The root beer was like nothing I’d ever tasted. It was almost flat, with a touch of carbonation, more like beer than soda, though I didn’t know it at the time. Strong, but not very sweet, it practically burned the tongue. You could see the gleaming brewing vats through the open doorway behind the counter.
We might very well have stopped there on the way to the meteorite museum, because it lay within the same unknown territory.
Almost certainly we were in the red station wagon. The windows never worked correctly because my dad had once left a newly acquired dog in the car for an hour and the nervous animal had removed every bit of rubber it could find trying to chew its way out.
The station wagon was some car. It had wood panels on the doors. Each time we climbed the precipitous mountain road on the way to one of our favorite parks, my dad would see how far he could go before down shifting, and it was counted a triumph if we made it all the way to the top in second.

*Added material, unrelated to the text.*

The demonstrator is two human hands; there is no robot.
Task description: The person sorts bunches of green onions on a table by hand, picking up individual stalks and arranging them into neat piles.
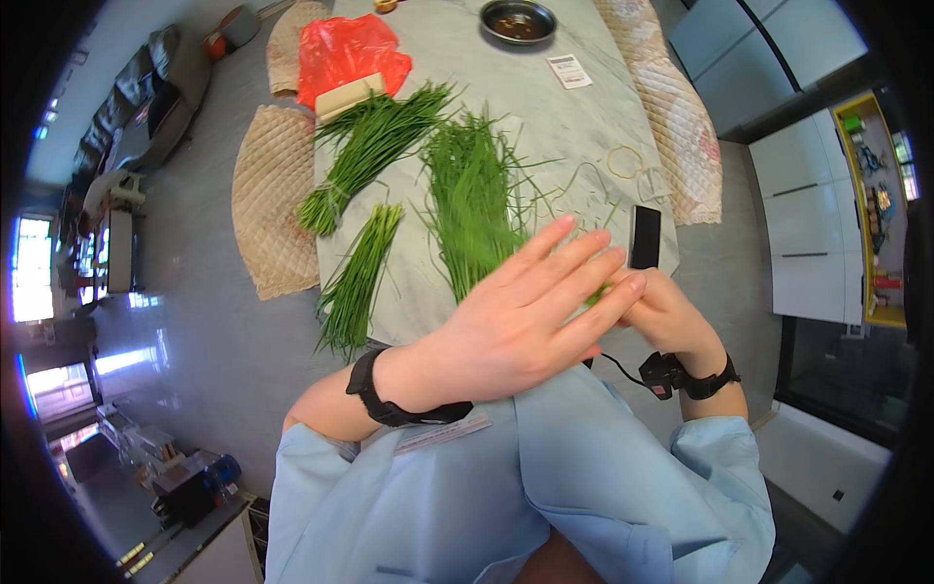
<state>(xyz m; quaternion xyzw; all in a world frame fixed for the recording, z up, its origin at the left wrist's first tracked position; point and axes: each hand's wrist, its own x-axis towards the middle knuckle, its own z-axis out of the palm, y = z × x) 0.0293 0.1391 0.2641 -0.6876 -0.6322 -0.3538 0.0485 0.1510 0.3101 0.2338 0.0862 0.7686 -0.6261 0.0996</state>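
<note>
My left hand [518, 314] reaches across the front of the table, back up and fingers stretched to the right; its palm is hidden. Its fingertips overlap my right hand [657, 306], whose fingers are curled around green stalk ends of garlic chives [600, 296]. Blurred chive leaves stick out beyond my left hand over a loose pile of chives [467, 175]. To the left lie a large tied bundle of chives [365, 157] and a smaller bunch [361, 277], its pale ends pointing away from me.
On the marble-look table [584, 124] are a black phone [646, 237], a yellowish band [624, 162], a printed paper slip [569, 71] and a metal bowl [518, 22]. A red plastic bag [350, 55] lies behind a cream block-like object [350, 95]. Quilted chair covers [273, 197] flank the table.
</note>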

The park featured hiking trails with waterfalls, one taller than Niagara but only a few feet across. On a wet, moss covered rock beside a steep path alongside one of the waterfalls, I saw a spotted red newt for one of the few times in my life.
I keep thinking maybe the museum was in the vicinity of this park. Its name began with...an “N”...maybe. I can almost see it.
No. It’s gone. Too bad, I’m sure it would make a good story.
AND FINALLY
Speaking of museums, E. Thomas Hughes, founder of the Potato Museum in Washington DC, once remarked while the potato has numerous eyes, it does not possess a mouth and thus that was the role he took on their behalf.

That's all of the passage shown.